## What you have to do
Would you please repeat all of the data exactly, omitting the pictures?

## Collected material

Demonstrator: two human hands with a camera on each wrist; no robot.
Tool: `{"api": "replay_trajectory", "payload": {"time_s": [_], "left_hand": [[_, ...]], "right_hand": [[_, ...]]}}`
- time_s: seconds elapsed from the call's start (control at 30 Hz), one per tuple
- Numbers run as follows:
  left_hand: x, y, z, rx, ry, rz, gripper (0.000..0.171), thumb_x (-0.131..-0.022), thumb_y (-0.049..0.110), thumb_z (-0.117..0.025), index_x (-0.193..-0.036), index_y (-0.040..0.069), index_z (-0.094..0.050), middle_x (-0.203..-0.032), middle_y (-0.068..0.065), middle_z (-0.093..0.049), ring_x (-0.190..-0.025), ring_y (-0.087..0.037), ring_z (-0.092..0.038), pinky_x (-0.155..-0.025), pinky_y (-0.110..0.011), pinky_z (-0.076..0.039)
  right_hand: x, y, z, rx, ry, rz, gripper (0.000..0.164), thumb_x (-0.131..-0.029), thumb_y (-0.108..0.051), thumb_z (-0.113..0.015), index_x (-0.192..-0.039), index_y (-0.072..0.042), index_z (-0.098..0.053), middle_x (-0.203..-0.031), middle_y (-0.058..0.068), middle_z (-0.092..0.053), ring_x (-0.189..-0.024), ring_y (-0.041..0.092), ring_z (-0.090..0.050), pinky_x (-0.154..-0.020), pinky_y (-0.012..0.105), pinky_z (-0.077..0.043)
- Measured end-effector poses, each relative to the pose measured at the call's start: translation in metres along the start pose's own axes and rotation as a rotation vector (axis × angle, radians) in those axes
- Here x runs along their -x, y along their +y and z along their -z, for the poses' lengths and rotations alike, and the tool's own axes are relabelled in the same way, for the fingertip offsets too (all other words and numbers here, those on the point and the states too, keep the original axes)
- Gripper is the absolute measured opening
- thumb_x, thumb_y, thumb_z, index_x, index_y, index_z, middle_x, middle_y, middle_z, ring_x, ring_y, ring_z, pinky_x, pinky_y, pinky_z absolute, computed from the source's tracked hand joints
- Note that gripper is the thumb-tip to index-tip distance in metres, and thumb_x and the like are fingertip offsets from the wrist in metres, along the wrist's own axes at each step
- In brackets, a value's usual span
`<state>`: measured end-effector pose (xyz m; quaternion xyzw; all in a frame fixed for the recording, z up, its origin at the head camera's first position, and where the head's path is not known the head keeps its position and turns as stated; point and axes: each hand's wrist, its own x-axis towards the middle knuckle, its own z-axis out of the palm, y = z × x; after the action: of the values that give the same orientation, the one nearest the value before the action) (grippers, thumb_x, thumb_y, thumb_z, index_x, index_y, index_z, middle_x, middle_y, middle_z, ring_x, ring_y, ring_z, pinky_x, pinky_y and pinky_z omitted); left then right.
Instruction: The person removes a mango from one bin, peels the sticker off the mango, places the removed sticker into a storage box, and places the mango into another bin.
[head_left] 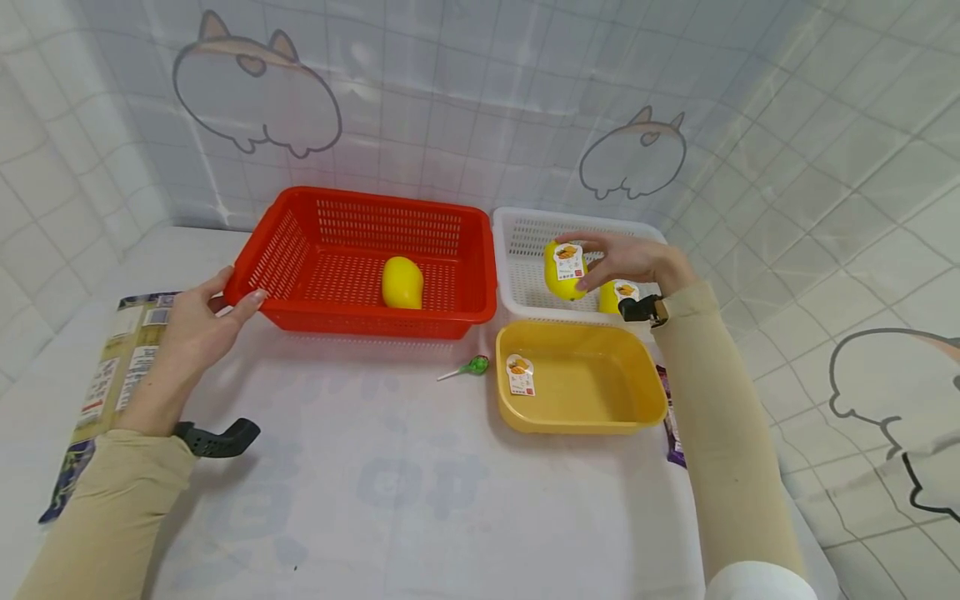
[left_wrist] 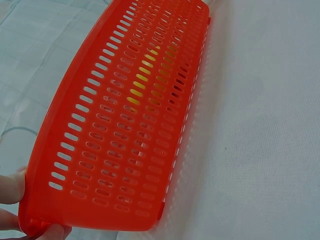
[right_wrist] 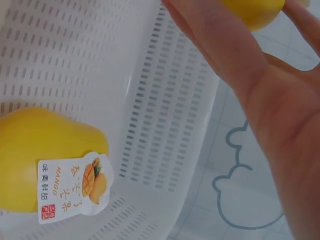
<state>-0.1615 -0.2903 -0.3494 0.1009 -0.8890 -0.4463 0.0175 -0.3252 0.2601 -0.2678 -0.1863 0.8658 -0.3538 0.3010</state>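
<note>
My left hand (head_left: 197, 325) grips the front left corner of the red plastic basket (head_left: 367, 318), thumb over its rim. One plain yellow mango (head_left: 402, 283) lies inside; in the left wrist view its yellow shows through the slots of the basket wall (left_wrist: 100, 150). Over the white slotted basket (head_left: 522, 265), my right hand (head_left: 628, 257) holds another yellow mango (head_left: 555, 282) with a label on it between thumb and fingers. A second labelled mango (right_wrist: 45, 135) rests in the white basket, partly behind my right wrist in the head view.
In front of the white basket stands a yellow tub (head_left: 585, 400), a mango label (head_left: 520, 375) on its inner left side. A green lollipop (head_left: 476, 365) lies left of the tub. Flat packages lie at the left (head_left: 112, 375) and under my right forearm (head_left: 675, 433). A patterned curtain (head_left: 450, 125) hangs behind.
</note>
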Motion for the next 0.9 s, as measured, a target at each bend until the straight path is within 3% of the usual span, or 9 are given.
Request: {"api": "replay_trajectory", "payload": {"time_s": [0.23, 0.47, 0.73, 0.9], "left_hand": [[0.0, -0.001, -0.001, -0.011, 0.002, -0.002, 0.088, -0.098, 0.061, -0.042, -0.16, 0.016, 0.0, -0.162, -0.029, -0.018, -0.143, -0.052, -0.026, -0.105, -0.064, -0.042], [-0.001, 0.0, 0.0, -0.006, 0.004, -0.001, 0.088, -0.098, 0.061, -0.043, -0.16, 0.017, 0.001, -0.164, -0.025, -0.015, -0.144, -0.05, -0.024, -0.106, -0.064, -0.041], [-0.001, 0.0, -0.001, -0.009, 0.011, -0.011, 0.088, -0.098, 0.061, -0.043, -0.16, 0.015, 0.001, -0.162, -0.028, -0.017, -0.143, -0.052, -0.026, -0.106, -0.065, -0.041], [-0.001, -0.001, -0.001, -0.009, 0.014, -0.007, 0.088, -0.098, 0.061, -0.043, -0.16, 0.016, 0.0, -0.162, -0.028, -0.017, -0.142, -0.052, -0.026, -0.103, -0.063, -0.044]], "right_hand": [[0.009, -0.002, -0.005, -0.009, 0.052, 0.03, 0.089, -0.081, -0.018, -0.084, -0.154, -0.032, -0.035, -0.166, 0.014, -0.011, -0.142, 0.038, -0.035, -0.109, 0.056, -0.043], [0.018, -0.006, -0.013, -0.035, 0.1, 0.07, 0.088, -0.078, -0.02, -0.087, -0.151, -0.037, -0.04, -0.166, 0.005, -0.016, -0.142, 0.04, -0.035, -0.109, 0.058, -0.043], [0.031, -0.011, -0.026, -0.051, 0.135, 0.137, 0.089, -0.076, -0.016, -0.088, -0.149, -0.037, -0.043, -0.161, -0.008, -0.027, -0.136, 0.04, -0.042, -0.105, 0.062, -0.045], [0.037, -0.011, -0.036, -0.041, 0.165, 0.15, 0.088, -0.077, -0.014, -0.087, -0.149, -0.036, -0.043, -0.157, -0.008, -0.034, -0.132, 0.036, -0.05, -0.102, 0.057, -0.049]]}}
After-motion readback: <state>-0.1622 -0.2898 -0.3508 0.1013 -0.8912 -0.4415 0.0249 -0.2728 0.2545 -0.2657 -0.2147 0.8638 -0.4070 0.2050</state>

## Expected answer
Demonstrator: two human hands with a camera on each wrist; no robot.
Tool: `{"api": "replay_trajectory", "payload": {"time_s": [_], "left_hand": [[_, ...]], "right_hand": [[_, ...]]}}`
- time_s: seconds elapsed from the call's start (control at 30 Hz), one per tuple
- Numbers run as follows:
  left_hand: x, y, z, rx, ry, rz, gripper (0.000..0.171), thumb_x (-0.131..-0.022), thumb_y (-0.049..0.110), thumb_z (-0.117..0.025), index_x (-0.193..-0.036), index_y (-0.040..0.069), index_z (-0.094..0.050), middle_x (-0.203..-0.032), middle_y (-0.068..0.065), middle_z (-0.093..0.049), ring_x (-0.190..-0.025), ring_y (-0.087..0.037), ring_z (-0.092..0.038), pinky_x (-0.155..-0.025), pinky_y (-0.110..0.011), pinky_z (-0.076..0.039)
  right_hand: x, y, z, rx, ry, rz, gripper (0.000..0.164), thumb_x (-0.131..-0.029), thumb_y (-0.108..0.051), thumb_z (-0.113..0.015), index_x (-0.192..-0.039), index_y (-0.072..0.042), index_z (-0.098..0.053), middle_x (-0.203..-0.031), middle_y (-0.058..0.068), middle_z (-0.092..0.053), ring_x (-0.189..-0.024), ring_y (-0.041..0.092), ring_z (-0.090..0.050), pinky_x (-0.154..-0.020), pinky_y (-0.012..0.105), pinky_z (-0.077..0.043)
- Measured end-effector poses, each relative to the pose measured at the call's start: translation in metres along the start pose's own axes and rotation as a rotation vector (axis × angle, radians) in those axes
- Here x runs along their -x, y along their +y and z along their -z, for the poses' lengths and rotations alike, and the tool's own axes are relabelled in the same way, for the fingertip offsets too (all other words and numbers here, those on the point and the states too, keep the original axes)
- Gripper is the absolute measured opening
- thumb_x, thumb_y, thumb_z, index_x, index_y, index_z, middle_x, middle_y, middle_z, ring_x, ring_y, ring_z, pinky_x, pinky_y, pinky_z absolute, computed from the source's tracked hand joints
- Note that gripper is the thumb-tip to index-tip distance in metres, and thumb_x and the like are fingertip offsets from the wrist in metres, along the wrist's own axes at each step
- In brackets, a value's usual span
`<state>`: measured end-effector pose (xyz m; quaternion xyzw; all in a frame fixed for the recording, z up, its origin at the head camera's first position, and where the head's path is not known the head keeps its position and turns as stated; point and axes: each hand's wrist, its own x-axis towards the middle knuckle, its own z-axis out of the palm, y = z × x; after the action: of the values that give the same orientation, the one nearest the value before the action) (grippers, thumb_x, thumb_y, thumb_z, index_x, index_y, index_z, middle_x, middle_y, middle_z, ring_x, ring_y, ring_z, pinky_x, pinky_y and pinky_z omitted); left then right.
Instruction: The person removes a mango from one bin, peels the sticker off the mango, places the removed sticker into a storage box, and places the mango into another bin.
[head_left] 
[left_wrist] 
[right_wrist] 
<state>-0.1615 -0.2903 -0.3494 0.1009 -0.8890 -0.4463 0.0175 -0.3252 0.2601 -0.2678 -0.1863 0.8658 -0.3538 0.3010</state>
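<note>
My left hand (head_left: 197, 325) grips the front left corner of the red plastic basket (head_left: 367, 318), thumb over its rim. One plain yellow mango (head_left: 402, 283) lies inside; in the left wrist view its yellow shows through the slots of the basket wall (left_wrist: 100, 150). Over the white slotted basket (head_left: 522, 265), my right hand (head_left: 628, 257) holds another yellow mango (head_left: 555, 282) with a label on it between thumb and fingers. A second labelled mango (right_wrist: 45, 135) rests in the white basket, partly behind my right wrist in the head view.
In front of the white basket stands a yellow tub (head_left: 585, 400), a mango label (head_left: 520, 375) on its inner left side. A green lollipop (head_left: 476, 365) lies left of the tub. Flat packages lie at the left (head_left: 112, 375) and under my right forearm (head_left: 675, 433). A patterned curtain (head_left: 450, 125) hangs behind.
</note>
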Motion for the next 0.9 s, as measured, a target at each bend until the straight path is within 3% of the usual span, or 9 are given.
Request: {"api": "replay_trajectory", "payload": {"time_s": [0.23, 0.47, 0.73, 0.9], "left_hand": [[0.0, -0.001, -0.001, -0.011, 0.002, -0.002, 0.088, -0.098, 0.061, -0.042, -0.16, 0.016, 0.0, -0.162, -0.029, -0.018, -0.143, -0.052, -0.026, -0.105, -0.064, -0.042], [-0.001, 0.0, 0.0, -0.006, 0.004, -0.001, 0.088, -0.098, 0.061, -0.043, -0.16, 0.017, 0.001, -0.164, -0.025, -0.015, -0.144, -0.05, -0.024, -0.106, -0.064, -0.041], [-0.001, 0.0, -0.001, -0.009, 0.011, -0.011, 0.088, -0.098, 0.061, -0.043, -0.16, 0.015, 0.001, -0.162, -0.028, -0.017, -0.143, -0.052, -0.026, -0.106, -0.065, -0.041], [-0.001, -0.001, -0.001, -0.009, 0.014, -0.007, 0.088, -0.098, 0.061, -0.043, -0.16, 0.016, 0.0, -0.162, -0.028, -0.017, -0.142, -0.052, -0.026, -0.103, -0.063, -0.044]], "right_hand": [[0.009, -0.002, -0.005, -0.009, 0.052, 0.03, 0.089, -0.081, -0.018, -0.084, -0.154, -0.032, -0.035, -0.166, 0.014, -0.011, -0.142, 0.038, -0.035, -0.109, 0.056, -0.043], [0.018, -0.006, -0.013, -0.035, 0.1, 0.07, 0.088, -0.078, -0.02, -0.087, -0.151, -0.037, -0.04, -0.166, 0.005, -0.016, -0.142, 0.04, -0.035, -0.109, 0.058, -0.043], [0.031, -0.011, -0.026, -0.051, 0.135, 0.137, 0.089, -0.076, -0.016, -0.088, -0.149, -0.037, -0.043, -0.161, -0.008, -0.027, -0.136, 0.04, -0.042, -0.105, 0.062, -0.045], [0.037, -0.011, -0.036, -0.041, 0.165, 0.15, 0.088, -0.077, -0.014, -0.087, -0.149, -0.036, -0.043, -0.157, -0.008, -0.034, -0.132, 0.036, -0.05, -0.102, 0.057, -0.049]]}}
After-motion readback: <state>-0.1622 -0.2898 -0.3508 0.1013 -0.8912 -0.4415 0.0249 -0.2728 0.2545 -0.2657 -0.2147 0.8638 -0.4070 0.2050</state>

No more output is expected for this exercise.